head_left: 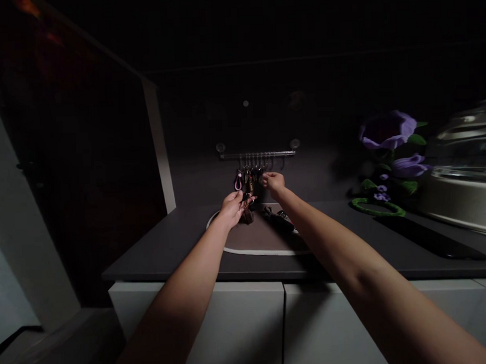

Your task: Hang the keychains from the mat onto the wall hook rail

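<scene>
A clear rail with several hooks (258, 155) is fixed to the dark back wall, with keychains hanging in a row, among them a pink strap loop (238, 182) and a dark tag with pale lettering (251, 186). Below them my left hand (230, 208) is closed at the fingertips around a keychain with a brown fob (248, 216). Just right of the hanging keychains, my right hand (274, 184) is raised to the hooks with its fingers pinched together. Shadow hides whatever lies between those fingers.
A brown mat with a pale rim (245, 240) lies on the dark countertop (165, 248), bearing dark items (279, 219). To the right are purple craft flowers (388, 132) with a green ring base, a long black flat object (432, 239) and a large domed pot (462, 195).
</scene>
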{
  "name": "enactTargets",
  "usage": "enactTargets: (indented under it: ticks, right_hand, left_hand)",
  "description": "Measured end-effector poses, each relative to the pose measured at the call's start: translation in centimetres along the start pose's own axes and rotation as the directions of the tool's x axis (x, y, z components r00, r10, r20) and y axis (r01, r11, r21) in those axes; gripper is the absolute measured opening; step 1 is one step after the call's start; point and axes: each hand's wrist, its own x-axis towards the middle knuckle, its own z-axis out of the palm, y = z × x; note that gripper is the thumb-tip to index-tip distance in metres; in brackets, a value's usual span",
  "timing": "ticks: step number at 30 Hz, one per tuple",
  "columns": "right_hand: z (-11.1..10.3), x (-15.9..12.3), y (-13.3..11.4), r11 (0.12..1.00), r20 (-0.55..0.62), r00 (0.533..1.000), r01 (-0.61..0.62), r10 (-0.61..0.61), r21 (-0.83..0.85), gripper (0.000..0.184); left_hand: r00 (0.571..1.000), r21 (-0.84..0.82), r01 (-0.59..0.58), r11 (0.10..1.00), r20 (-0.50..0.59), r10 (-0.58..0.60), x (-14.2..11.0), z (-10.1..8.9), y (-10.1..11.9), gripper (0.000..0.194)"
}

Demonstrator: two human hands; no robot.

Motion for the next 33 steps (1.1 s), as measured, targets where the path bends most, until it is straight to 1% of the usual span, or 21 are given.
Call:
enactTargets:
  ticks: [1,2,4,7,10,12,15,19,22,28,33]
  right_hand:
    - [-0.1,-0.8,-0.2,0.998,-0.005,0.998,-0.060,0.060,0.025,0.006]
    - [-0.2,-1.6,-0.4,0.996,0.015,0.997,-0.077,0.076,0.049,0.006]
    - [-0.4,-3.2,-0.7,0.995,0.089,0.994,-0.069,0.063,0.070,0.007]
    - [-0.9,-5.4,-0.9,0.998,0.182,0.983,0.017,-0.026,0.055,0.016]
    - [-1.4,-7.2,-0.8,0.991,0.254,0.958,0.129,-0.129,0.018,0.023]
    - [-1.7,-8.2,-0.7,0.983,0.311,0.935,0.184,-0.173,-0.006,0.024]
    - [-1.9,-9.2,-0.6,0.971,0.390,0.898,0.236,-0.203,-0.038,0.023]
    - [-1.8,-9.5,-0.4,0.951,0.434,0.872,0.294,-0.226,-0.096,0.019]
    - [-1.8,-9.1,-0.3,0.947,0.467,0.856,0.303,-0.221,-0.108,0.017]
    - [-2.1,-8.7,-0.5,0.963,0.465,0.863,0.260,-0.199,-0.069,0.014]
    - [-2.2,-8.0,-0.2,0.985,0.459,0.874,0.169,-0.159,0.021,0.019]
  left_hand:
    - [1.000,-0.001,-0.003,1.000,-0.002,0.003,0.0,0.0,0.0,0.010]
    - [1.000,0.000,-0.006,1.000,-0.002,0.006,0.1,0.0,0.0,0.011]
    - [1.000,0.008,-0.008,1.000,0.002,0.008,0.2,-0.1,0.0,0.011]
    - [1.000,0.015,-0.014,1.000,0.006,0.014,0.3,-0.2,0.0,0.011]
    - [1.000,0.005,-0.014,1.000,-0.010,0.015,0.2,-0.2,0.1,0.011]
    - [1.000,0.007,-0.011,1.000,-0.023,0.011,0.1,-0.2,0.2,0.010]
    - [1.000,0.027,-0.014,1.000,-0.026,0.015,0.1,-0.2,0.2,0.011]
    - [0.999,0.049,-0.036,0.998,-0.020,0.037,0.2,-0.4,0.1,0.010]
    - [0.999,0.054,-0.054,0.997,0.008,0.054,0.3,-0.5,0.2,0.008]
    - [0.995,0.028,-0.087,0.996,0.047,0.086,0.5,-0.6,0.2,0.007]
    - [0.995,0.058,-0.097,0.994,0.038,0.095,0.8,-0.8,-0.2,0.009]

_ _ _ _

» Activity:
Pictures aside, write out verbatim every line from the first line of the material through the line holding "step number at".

» Response area:
head_left: 

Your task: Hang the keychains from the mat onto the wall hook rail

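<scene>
A clear rail with several hooks (258, 155) is fixed to the dark back wall, with keychains hanging in a row, among them a pink strap loop (238, 182) and a dark tag with pale lettering (251, 186). Below them my left hand (230, 208) is closed at the fingertips around a keychain with a brown fob (248, 216). Just right of the hanging keychains, my right hand (274, 184) is raised to the hooks with its fingers pinched together. Shadow hides whatever lies between those fingers.
A brown mat with a pale rim (245, 240) lies on the dark countertop (165, 248), bearing dark items (279, 219). To the right are purple craft flowers (388, 132) with a green ring base, a long black flat object (432, 239) and a large domed pot (462, 195).
</scene>
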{
  "name": "enactTargets",
  "usage": "enactTargets: (indented under it: ticks, right_hand, left_hand)",
  "description": "Measured end-effector poses, each relative to the pose measured at the call's start: translation in centimetres along the start pose's own axes and rotation as the directions of the tool's x axis (x, y, z components r00, r10, r20) and y axis (r01, r11, r21) in those axes; gripper is the absolute measured opening; step 1 is one step after the call's start; point and axes: each hand's wrist, its own x-axis towards the middle knuckle, its own z-axis out of the palm, y = z × x; note that gripper is the thumb-tip to index-tip distance in metres; in brackets, a value's usual span",
  "timing": "ticks: step number at 30 Hz, one per tuple",

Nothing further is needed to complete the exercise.